Are you one of those cougars NBC keeps telling us about, struggling to stay competitive with those hot kittens lurking about, but saddled with one of those my-body-is-my-temple upbringings that stops you from getting botulism toxin injected into your face or a little nip/tuck body work?

Did you know you could get nearly the same results if you just stop admitting your passion for Fox's counterterrorism drama "24," and discover the miracle of NBC's hospital comedy "Scrubs"?
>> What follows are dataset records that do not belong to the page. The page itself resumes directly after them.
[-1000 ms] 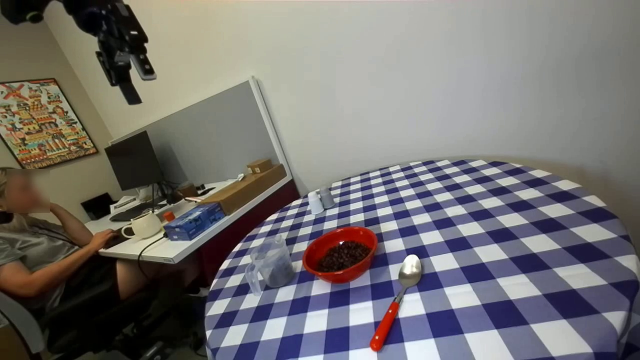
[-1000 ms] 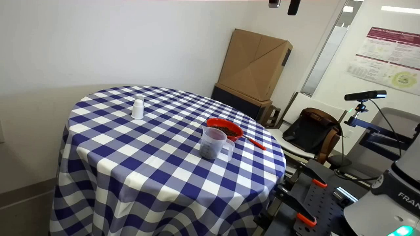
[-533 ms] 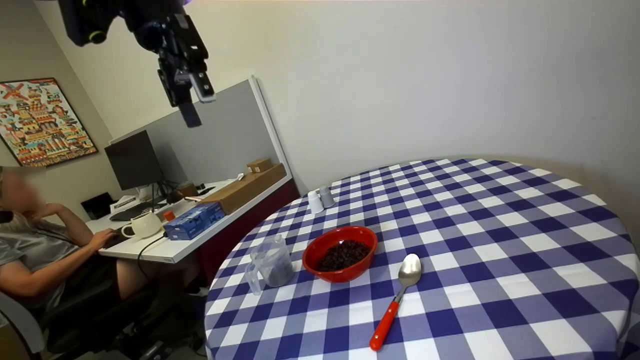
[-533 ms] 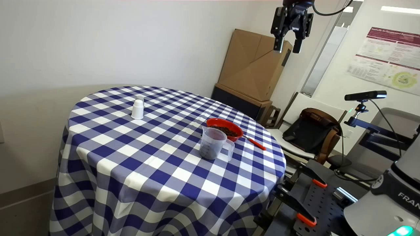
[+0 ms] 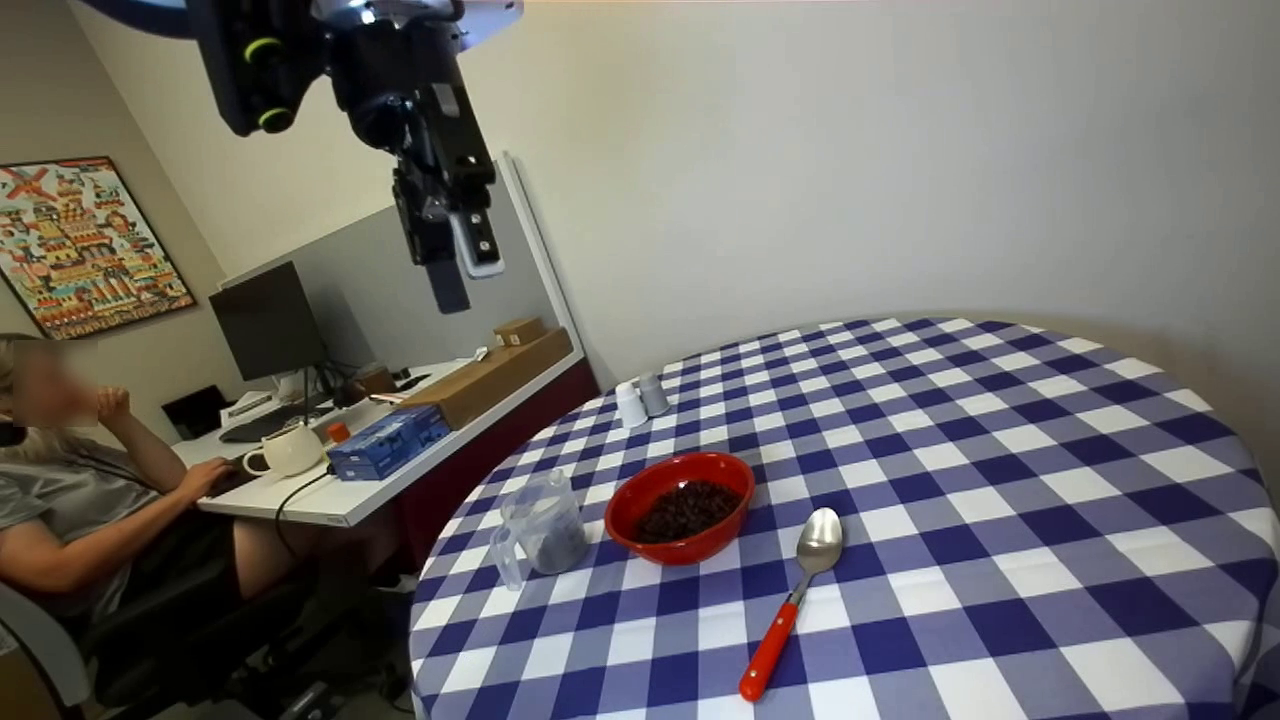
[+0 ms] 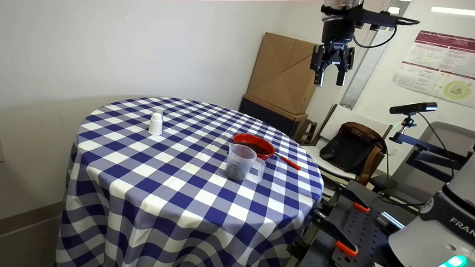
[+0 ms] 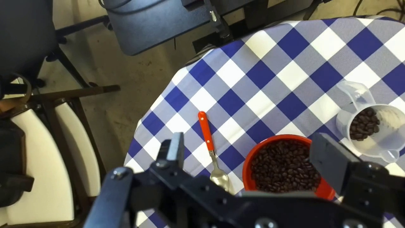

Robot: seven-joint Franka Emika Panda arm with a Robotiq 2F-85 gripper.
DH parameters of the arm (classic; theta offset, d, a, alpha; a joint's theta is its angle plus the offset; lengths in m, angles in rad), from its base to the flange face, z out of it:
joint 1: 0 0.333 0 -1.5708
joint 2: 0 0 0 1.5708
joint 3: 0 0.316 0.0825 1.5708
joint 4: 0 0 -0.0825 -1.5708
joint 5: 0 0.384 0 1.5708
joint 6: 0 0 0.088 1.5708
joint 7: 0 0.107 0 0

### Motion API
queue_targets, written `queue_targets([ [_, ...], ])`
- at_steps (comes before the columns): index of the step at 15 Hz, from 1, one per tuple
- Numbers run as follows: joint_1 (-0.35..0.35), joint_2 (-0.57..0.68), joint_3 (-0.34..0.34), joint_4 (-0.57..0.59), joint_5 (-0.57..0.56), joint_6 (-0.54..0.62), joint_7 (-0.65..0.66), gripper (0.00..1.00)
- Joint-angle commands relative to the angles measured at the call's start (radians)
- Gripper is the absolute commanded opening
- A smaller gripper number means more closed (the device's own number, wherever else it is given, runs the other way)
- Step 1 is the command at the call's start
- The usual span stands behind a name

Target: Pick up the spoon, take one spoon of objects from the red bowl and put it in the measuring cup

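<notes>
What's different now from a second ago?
In an exterior view, the tool moved down and to the right, open. It took hold of nothing and let go of nothing. The seated person moved a little. The spoon, bowl, beans and cup stayed where they were.

I take the bowl (image 5: 690,553) as my mark: it sits on the tablecloth (image 5: 1000,480) with coffee beans (image 5: 688,510) in it. In an exterior view I have the measuring cup (image 5: 540,512) just left of the bowl and the spoon (image 5: 786,620) right of it, the head beside the bowl but apart, the handle to the front. Two shakers (image 5: 632,404) stand well behind the bowl; farther left and behind is a desk (image 5: 365,495) with a monitor (image 5: 265,322) on it. My wrist view shows more coffee beans (image 7: 364,124) inside the measuring cup.
</notes>
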Motion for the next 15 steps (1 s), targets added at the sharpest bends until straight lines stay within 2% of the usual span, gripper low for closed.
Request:
queue_targets([
  [1, -0.031, 0.064, -0.035, 0.001, -0.041, 0.077, -0.017, 1.00],
  [4, -0.063, 0.122, -0.066, 0.017, -0.064, 0.094, 0.008, 1.00],
  [5, -0.045, 0.083, -0.055, 0.001, -0.048, 0.079, -0.002, 1.00],
  [12, -0.058, 0.118, -0.072, 0.009, -0.049, 0.084, -0.001, 1.00],
  [15, -0.062, 0.147, -0.076, -0.003, -0.056, 0.157, 0.012, 1.00],
])
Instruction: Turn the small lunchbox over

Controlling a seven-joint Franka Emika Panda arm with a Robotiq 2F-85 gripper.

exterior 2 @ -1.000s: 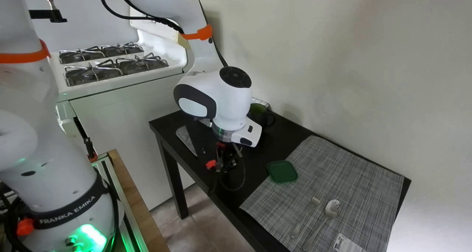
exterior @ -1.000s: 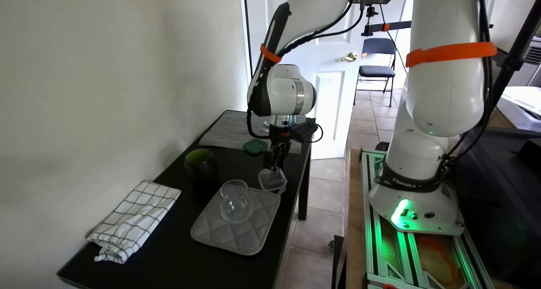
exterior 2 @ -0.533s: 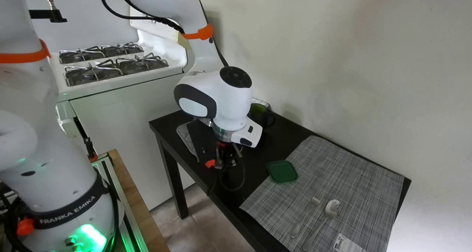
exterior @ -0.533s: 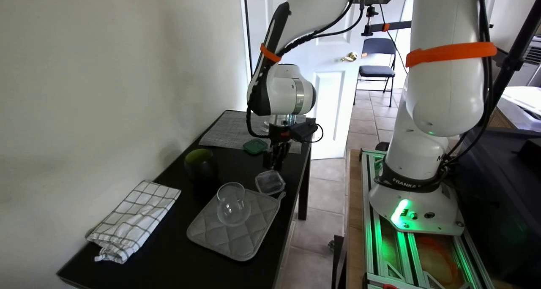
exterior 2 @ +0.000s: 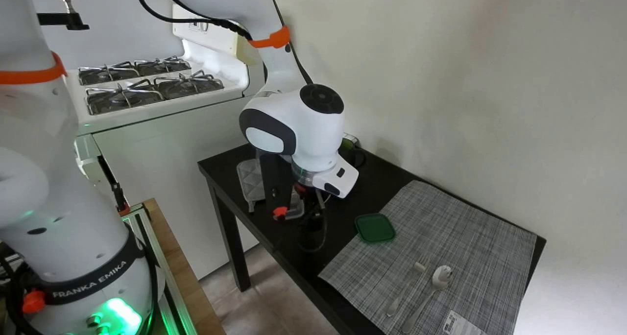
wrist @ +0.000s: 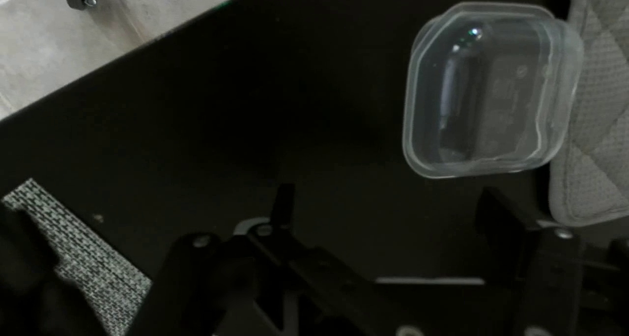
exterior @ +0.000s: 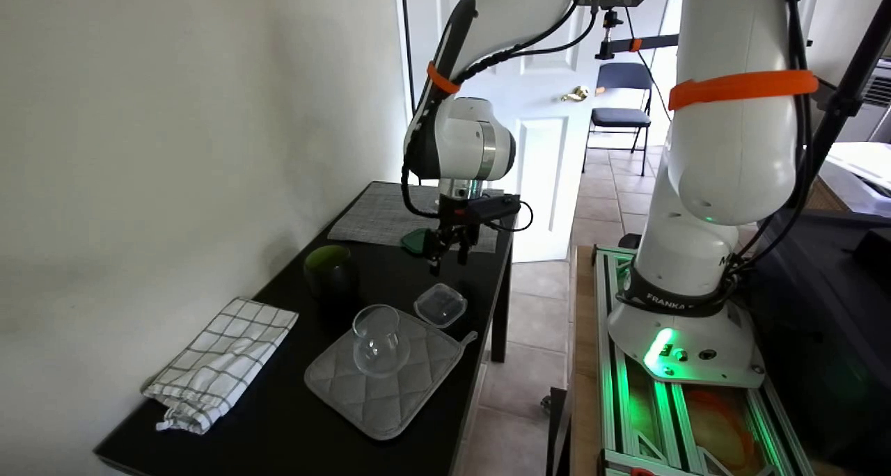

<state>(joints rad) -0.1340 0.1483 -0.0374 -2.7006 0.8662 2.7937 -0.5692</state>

The "24" audience is aging faster than interest in Paris Hilton. The "24" audience has, in fact, aged nine years in just four seasons, and has hit a median age of 48.

"Scrubs," on the other hand, over the past three years has seen its median age drop four years, to 36. It is now the "youngest" of any scripted live-action prime-time series on the Big Four networks -- a full 12 years younger than "24," according to the annual median-age study from ad-buying agency Magna Global. Median age, by the way, is the point at which half the audience is younger and half is older.

Comedies in general have a younger median age than drama series, because as we get older, we become more grumpy and tend to lose our sense of humor from watching Fox News Channel all the time. The sitcom "How I Met Your Mother," for instance, has the youngest median age on CBS (47).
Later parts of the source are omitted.